I'm having some trouble with design at the moment. I guess one of my questions is: Can a problem always be solved using object oriented design? Let me explain the system to you and then I'll elaborate on where I'm having trouble.
I'm writing software to determine the attitude of an aircraft (how it is oriented in 3d space - i.e. bank angle etc.) using an array of GPS receivers. Here are some of the objects I've identified:
1. Satellite: There are m of these
2. Receiver: Receives GPS signals from m space vehicles and outputs measurement data and navigation data. There are n receivers.
3. Baseline: Represents the line vector between between the primary receiver and any secondary receiver. So for n receivers there are n-1 baselines.
4. User: In this case the aircraft. Such attributes would include: position, velocity and attitude.

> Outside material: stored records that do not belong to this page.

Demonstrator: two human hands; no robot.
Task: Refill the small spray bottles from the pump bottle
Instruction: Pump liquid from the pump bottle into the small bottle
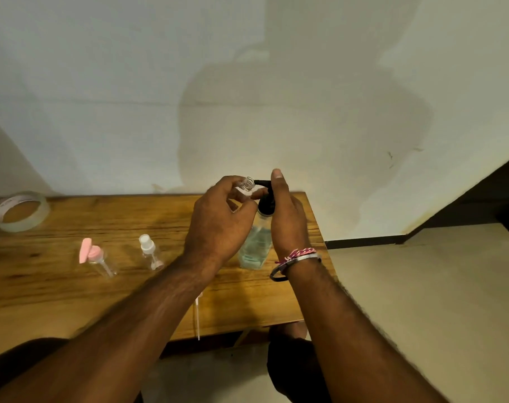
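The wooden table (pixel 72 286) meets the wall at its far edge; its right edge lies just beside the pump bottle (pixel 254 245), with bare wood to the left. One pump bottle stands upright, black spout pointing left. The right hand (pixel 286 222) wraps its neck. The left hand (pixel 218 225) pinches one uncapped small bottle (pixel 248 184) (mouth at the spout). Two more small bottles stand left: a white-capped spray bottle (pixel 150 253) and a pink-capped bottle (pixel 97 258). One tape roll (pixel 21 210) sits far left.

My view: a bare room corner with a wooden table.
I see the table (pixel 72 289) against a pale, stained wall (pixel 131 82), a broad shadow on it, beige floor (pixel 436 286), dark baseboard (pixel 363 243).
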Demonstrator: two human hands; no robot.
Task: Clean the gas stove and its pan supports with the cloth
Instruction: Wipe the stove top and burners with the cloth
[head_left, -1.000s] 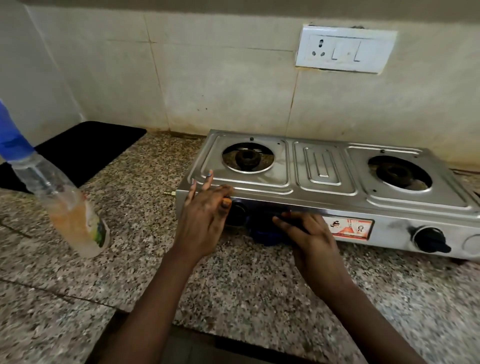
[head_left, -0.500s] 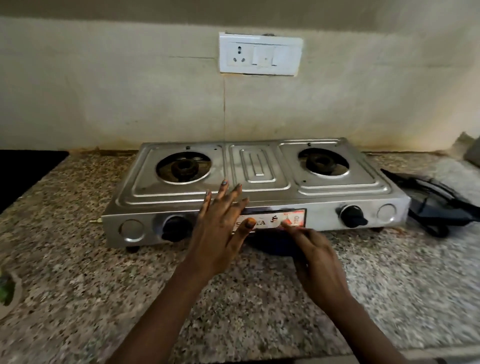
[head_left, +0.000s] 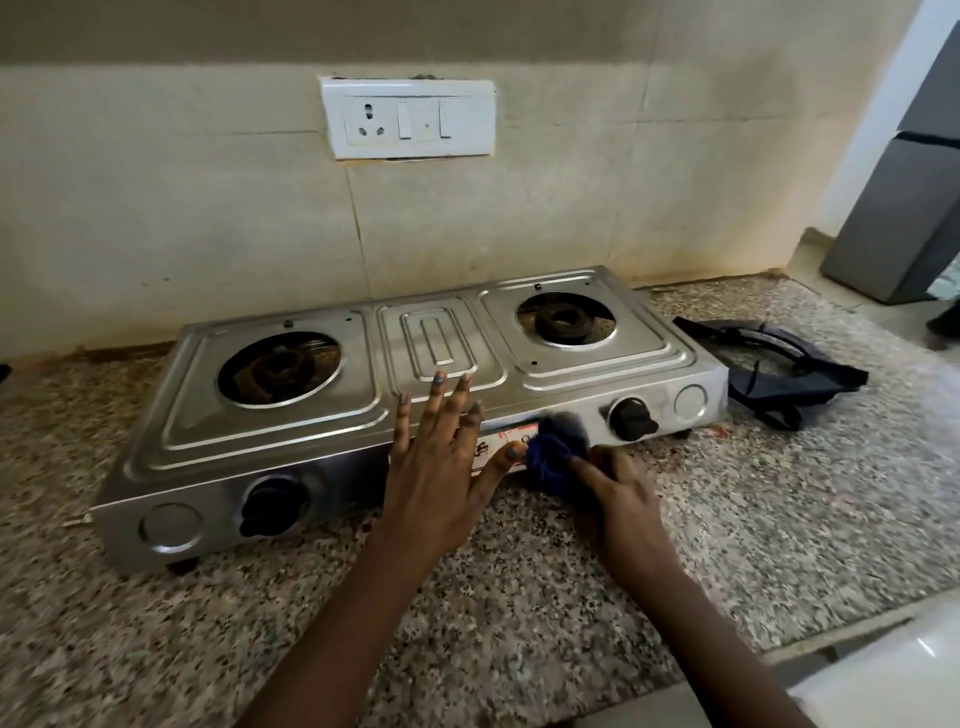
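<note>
Steel gas stove (head_left: 291, 415) on granite counter (head_left: 519, 613), burner wells bare; pan supports (head_left: 769, 364) stacked right of it. Left hand (head_left: 441, 467) splayed flat on front edge. Right hand (head_left: 618, 499) bunching blue cloth (head_left: 556, 454) against label, further right than before.

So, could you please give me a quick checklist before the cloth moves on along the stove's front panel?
1. Blue cloth gripped by right hand: ok.
2. Left hand steadying the gas stove, fingers spread: ok.
3. Pan supports off the burners, on the granite counter: ok.
4. Right knob off: cannot tell.
5. Left knob off: cannot tell.
</note>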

So in my head I've been saying this:
A user 'has n-1 baselines'.
A baseline 'has 2 receivers' (1 primary and one secondary)

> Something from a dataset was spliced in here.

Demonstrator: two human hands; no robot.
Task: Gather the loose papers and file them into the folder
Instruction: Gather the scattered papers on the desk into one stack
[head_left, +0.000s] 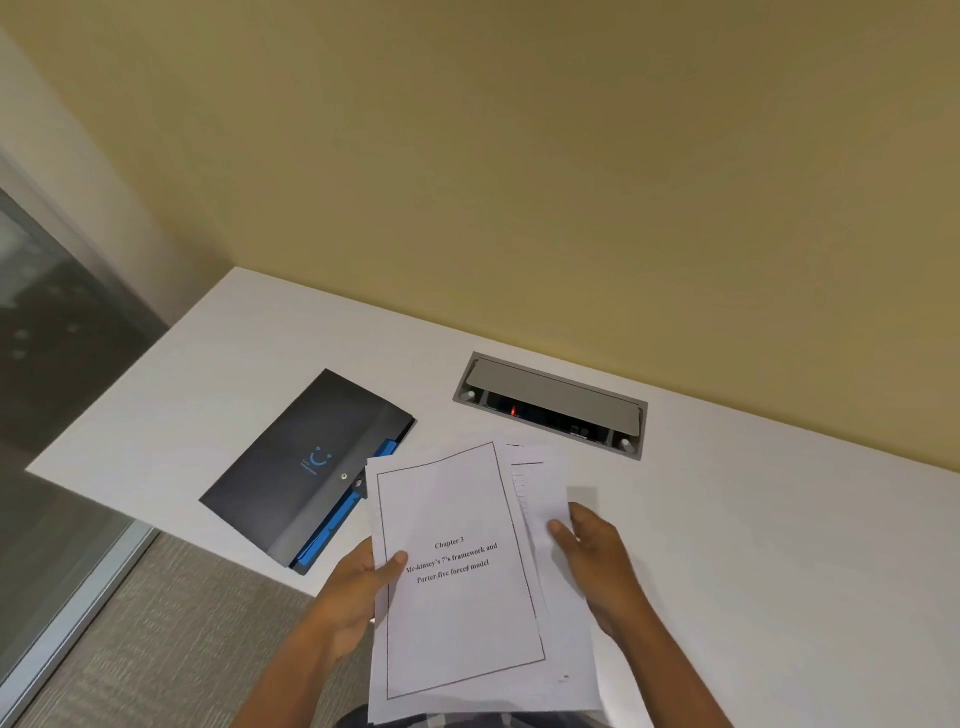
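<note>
I hold a loose stack of white papers (457, 613) above the near edge of the table; the top sheet has a framed title page reading "Chapter 3". My left hand (358, 592) grips the stack's left edge, thumb on top. My right hand (597, 556) holds the right side, where further sheets stick out unevenly. A dark grey folder (306, 462) with a blue smile logo and a snap button lies closed on the table to the left of the papers, blue dividers showing along its right edge.
The white table (753, 519) stands against a yellow wall. A grey cable box (550, 402) with its lid tilted up is set into the tabletop behind the papers. Grey carpet (171, 639) and a glass partition (47, 395) lie to the left.
</note>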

Which I've taking in programming terms to be:
1 2 3 4 5 6 7 8 9 10 11 12 13 14 15 16 17 18
|
class User{
...
Receiver recs[n];
Baseline baselines[n-1];
...
//Class User will have to give receiver pointers to the baselines.
}
class Baseline{
...
Receiver* primRec;
Receiver* secRec;
...
}
class Receiver{
...
}
|
Now I guess why this is causing me some trouble is because the data is coming into the receivers. To solve for the attitude, data from 2 receivers needs to be combined in the baseline and then data from n-1 baselines need to be combined to get the final attitude solution.
So as you can see, data is floating "up". I'm not used to this.
The event which should trigger the software to attempt to get an attitude solution is when the primary receiver obtains a nav message. So then the primary receiver would have to let all of the baselines know it has the nav message. Then the baselines would have to get data from the receivers and perform some calculations on the data. Then the baselines would need to pass that data to user, where the data from each baseline is used in calculations to determine the attitude of the aircraft, which is then stored in a private variable in the User class.
So this would require that the primary receiver holds pointers to the baselines it is part of or pointers to functions ('eventHandlers') in these Baseline instances. Then further, each baseline would need a pointer to the user object or a function of that user object. So pretty much, it is a mess.
From experience, things are simpler when data flows down - i.e. data would come in at user and filter down the hierarchy. However this can't happen here - or at least I can't see how that would happen here.
Sorry for the long post. Any general guidance would be really appreciated. It just feels weird having so much circular dependency - I think that is what you call it.
So:
1. Does the messy/complicated solution I posted seem reasonable?
2. Should I move away from OOP for this problem?
Again, any help would be greatly appreciated.
Nick.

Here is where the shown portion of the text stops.